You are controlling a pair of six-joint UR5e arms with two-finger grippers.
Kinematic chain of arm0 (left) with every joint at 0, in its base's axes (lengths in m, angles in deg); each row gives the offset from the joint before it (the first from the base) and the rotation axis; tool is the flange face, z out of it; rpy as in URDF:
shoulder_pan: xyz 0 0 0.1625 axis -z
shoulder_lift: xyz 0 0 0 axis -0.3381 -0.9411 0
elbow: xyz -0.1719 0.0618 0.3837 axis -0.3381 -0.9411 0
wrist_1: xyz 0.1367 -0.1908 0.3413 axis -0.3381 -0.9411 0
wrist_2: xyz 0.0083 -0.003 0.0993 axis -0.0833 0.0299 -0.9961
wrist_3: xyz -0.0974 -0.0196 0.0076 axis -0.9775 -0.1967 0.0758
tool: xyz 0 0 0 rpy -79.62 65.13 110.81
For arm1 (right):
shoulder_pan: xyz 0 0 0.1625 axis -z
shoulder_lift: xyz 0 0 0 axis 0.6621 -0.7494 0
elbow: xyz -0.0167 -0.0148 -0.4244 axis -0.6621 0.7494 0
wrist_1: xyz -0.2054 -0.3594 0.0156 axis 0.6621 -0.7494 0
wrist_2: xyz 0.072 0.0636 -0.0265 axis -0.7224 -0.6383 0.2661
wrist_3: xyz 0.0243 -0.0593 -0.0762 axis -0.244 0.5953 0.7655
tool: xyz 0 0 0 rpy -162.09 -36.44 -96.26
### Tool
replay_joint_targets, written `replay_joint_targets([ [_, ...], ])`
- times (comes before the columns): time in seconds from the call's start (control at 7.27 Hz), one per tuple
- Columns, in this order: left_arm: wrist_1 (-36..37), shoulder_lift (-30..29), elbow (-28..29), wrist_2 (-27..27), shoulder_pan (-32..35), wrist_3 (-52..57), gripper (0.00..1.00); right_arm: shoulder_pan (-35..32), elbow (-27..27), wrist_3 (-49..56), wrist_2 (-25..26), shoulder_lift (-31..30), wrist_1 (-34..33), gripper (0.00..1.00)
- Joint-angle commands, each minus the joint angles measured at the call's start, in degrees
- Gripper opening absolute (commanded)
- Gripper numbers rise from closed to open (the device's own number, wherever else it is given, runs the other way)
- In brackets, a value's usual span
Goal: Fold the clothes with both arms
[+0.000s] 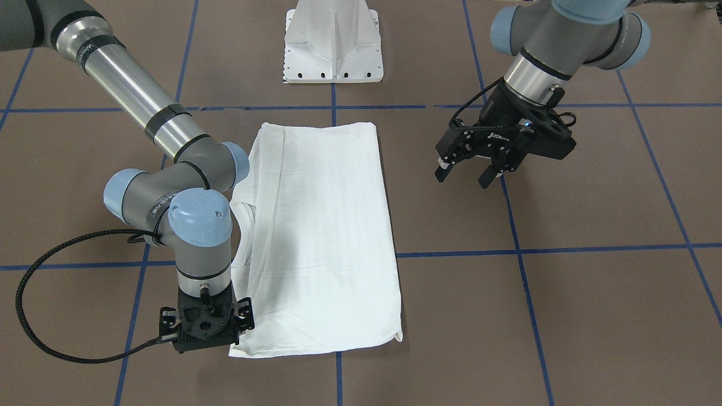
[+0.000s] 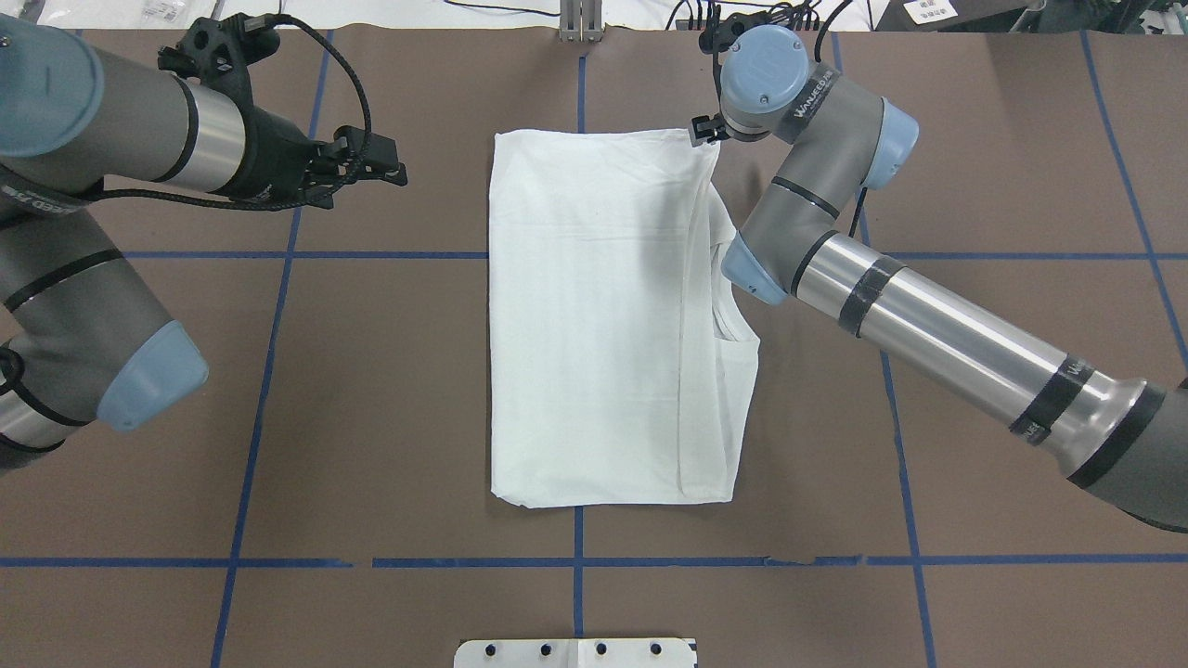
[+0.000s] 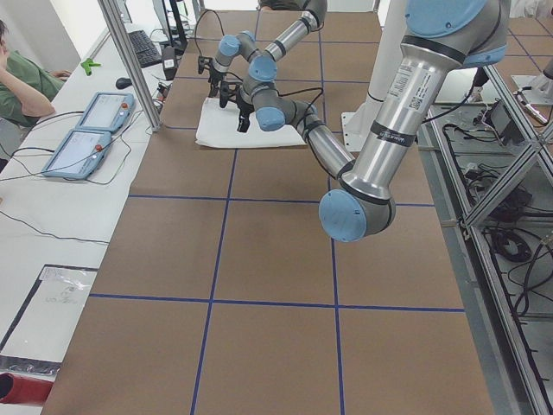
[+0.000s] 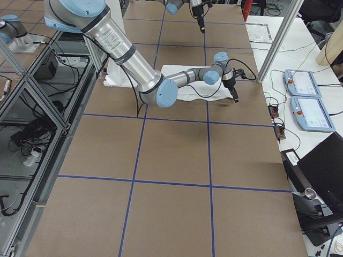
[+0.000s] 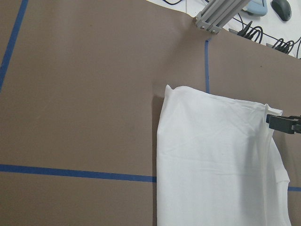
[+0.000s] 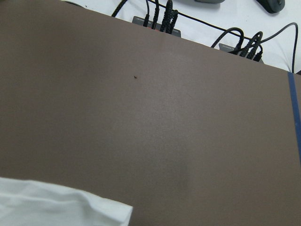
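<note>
front view: the shirt (image 1: pixel 327 225) lies folded lengthwise on the table (image 1: pixel 564 316). the left gripper (image 1: pixel 463 177) hangs wide open, empty, well apart from it.
overhead: the right gripper (image 2: pixel 703 132) sits at the shirt's far corner, and i cannot tell how its jaws stand. pulling one corner alone would likely skew the fold.

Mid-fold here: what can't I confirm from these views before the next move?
- Right gripper: whether it is shut on the shirt corner. Its own wrist covers the jaws in the front-facing and overhead views; the left wrist view's edge cuts it off; it is too small in the side views.
- Shirt collar and print: none shows anywhere; folded layers may cover them.
</note>
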Motion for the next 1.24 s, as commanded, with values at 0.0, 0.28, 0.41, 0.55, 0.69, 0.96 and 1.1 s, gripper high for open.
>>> replay_joint_targets([
  [0.0, -0.08, -0.02, 0.15, 0.00, 0.00, 0.08, 1.00, 0.39, -1.03, -0.85, -0.45, 1.46, -0.02, 1.00],
  [0.28, -0.26, -0.02, 0.67, 0.00, 0.00, 0.16, 1.00, 3.11, -1.21, -3.14, -0.45, 1.56, -0.29, 1.00],
  [0.41, -0.34, -0.11, 0.67, 0.00, 0.00, 0.08, 1.00, 3.56, -2.00, -2.80, -0.98, 1.56, -3.33, 1.00],
  [0.55, -0.35, -0.11, 0.67, 0.00, -0.09, 0.08, 1.00, 3.65, -4.70, -2.27, -2.63, 1.12, -7.11, 0.99],
  [0.69, -0.35, -0.28, 0.67, 0.00, 0.00, 0.08, 1.00, 4.08, -5.69, -2.27, -3.78, 0.86, -9.32, 1.00],
  [0.96, -0.35, -0.29, 0.67, 0.00, 0.00, 0.08, 1.00, 4.35, -5.69, -2.00, -6.15, 0.59, -11.88, 0.99],
  [1.1, -0.35, -0.37, 0.67, 0.00, -0.09, -0.01, 1.00, 4.35, -5.78, -1.74, -7.04, 0.50, -13.46, 0.99],
])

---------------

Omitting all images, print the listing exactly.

#### REPLY:
You are controlling a pair of six-joint UR5e arms with two-finger grippers.
Kinematic chain of arm0 (left) with every joint at 0, in its base's axes (lengths in m, angles in deg); each row gives the offset from the joint before it (the first from the base) and the rotation axis; tool is the flange face, z out of it; rpy as in URDF:
shoulder_pan: xyz 0 0 0.1625 axis -z
shoulder_lift: xyz 0 0 0 axis -0.3381 -0.9411 0
elbow: xyz -0.1719 0.0618 0.3837 axis -0.3381 -0.9411 0
wrist_1: xyz 0.1367 -0.1908 0.3413 axis -0.3381 -0.9411 0
wrist_2: xyz 0.0083 -0.003 0.0993 axis -0.0833 0.0299 -0.9961
wrist_3: xyz -0.0974 -0.0196 0.0076 axis -0.9775 -0.1967 0.0758
tool: xyz 0 0 0 rpy -79.62 65.13 110.81
For arm1 (right):
shoulder_pan: xyz 0 0 0.1625 axis -z
shoulder_lift: xyz 0 0 0 axis 0.6621 -0.7494 0
elbow: xyz -0.0167 -0.0148 -0.4244 axis -0.6621 0.7494 0
wrist_1: xyz -0.2054 -0.3594 0.0156 axis 0.6621 -0.7494 0
wrist_2: xyz 0.072 0.0636 -0.0265 axis -0.7224 -0.6383 0.2661
wrist_3: xyz 0.0243 -0.0593 -0.0762 axis -0.244 0.5953 0.7655
tool: xyz 0 0 0 rpy -162.09 -36.44 -96.26
### Tool
replay_joint_targets, written `replay_joint_targets([ [_, ...], ])`
- times (comes before the columns): time in seconds from the call's start (control at 7.27 Hz), one per tuple
- Columns, in this order: left_arm: wrist_1 (-36..37), shoulder_lift (-30..29), elbow (-28..29), wrist_2 (-27..27), shoulder_pan (-32..35), wrist_3 (-52..57), gripper (0.00..1.00); right_arm: shoulder_pan (-35..32), elbow (-27..27), wrist_3 (-49..56), wrist_2 (-25..26), shoulder_lift (-31..30), wrist_1 (-34..33), gripper (0.00..1.00)
- Joint-angle commands, each minus the joint angles measured at the call's start, in degrees
- Gripper opening absolute (commanded)
- Gripper numbers rise from closed to open (the device's own number, wherever else it is given, runs the other way)
- In brackets, a value's usual span
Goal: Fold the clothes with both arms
[+0.000s] 
[+0.000s] 
[+0.000s] 
[+0.000s] 
[+0.000s] 
[+0.000s] 
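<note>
front view: the shirt (image 1: pixel 327 225) lies folded lengthwise on the table (image 1: pixel 564 316). the left gripper (image 1: pixel 463 177) hangs wide open, empty, well apart from it.
overhead: the right gripper (image 2: pixel 703 132) sits at the shirt's far corner, and i cannot tell how its jaws stand. pulling one corner alone would likely skew the fold.

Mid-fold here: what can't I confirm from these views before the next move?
- Right gripper: whether it is shut on the shirt corner. Its own wrist covers the jaws in the front-facing and overhead views; the left wrist view's edge cuts it off; it is too small in the side views.
- Shirt collar and print: none shows anywhere; folded layers may cover them.
</note>
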Motion for the next 1.24 s, as commanded, with values at 0.0, 0.28, 0.41, 0.55, 0.69, 0.96 and 1.1 s, gripper high for open.
>>> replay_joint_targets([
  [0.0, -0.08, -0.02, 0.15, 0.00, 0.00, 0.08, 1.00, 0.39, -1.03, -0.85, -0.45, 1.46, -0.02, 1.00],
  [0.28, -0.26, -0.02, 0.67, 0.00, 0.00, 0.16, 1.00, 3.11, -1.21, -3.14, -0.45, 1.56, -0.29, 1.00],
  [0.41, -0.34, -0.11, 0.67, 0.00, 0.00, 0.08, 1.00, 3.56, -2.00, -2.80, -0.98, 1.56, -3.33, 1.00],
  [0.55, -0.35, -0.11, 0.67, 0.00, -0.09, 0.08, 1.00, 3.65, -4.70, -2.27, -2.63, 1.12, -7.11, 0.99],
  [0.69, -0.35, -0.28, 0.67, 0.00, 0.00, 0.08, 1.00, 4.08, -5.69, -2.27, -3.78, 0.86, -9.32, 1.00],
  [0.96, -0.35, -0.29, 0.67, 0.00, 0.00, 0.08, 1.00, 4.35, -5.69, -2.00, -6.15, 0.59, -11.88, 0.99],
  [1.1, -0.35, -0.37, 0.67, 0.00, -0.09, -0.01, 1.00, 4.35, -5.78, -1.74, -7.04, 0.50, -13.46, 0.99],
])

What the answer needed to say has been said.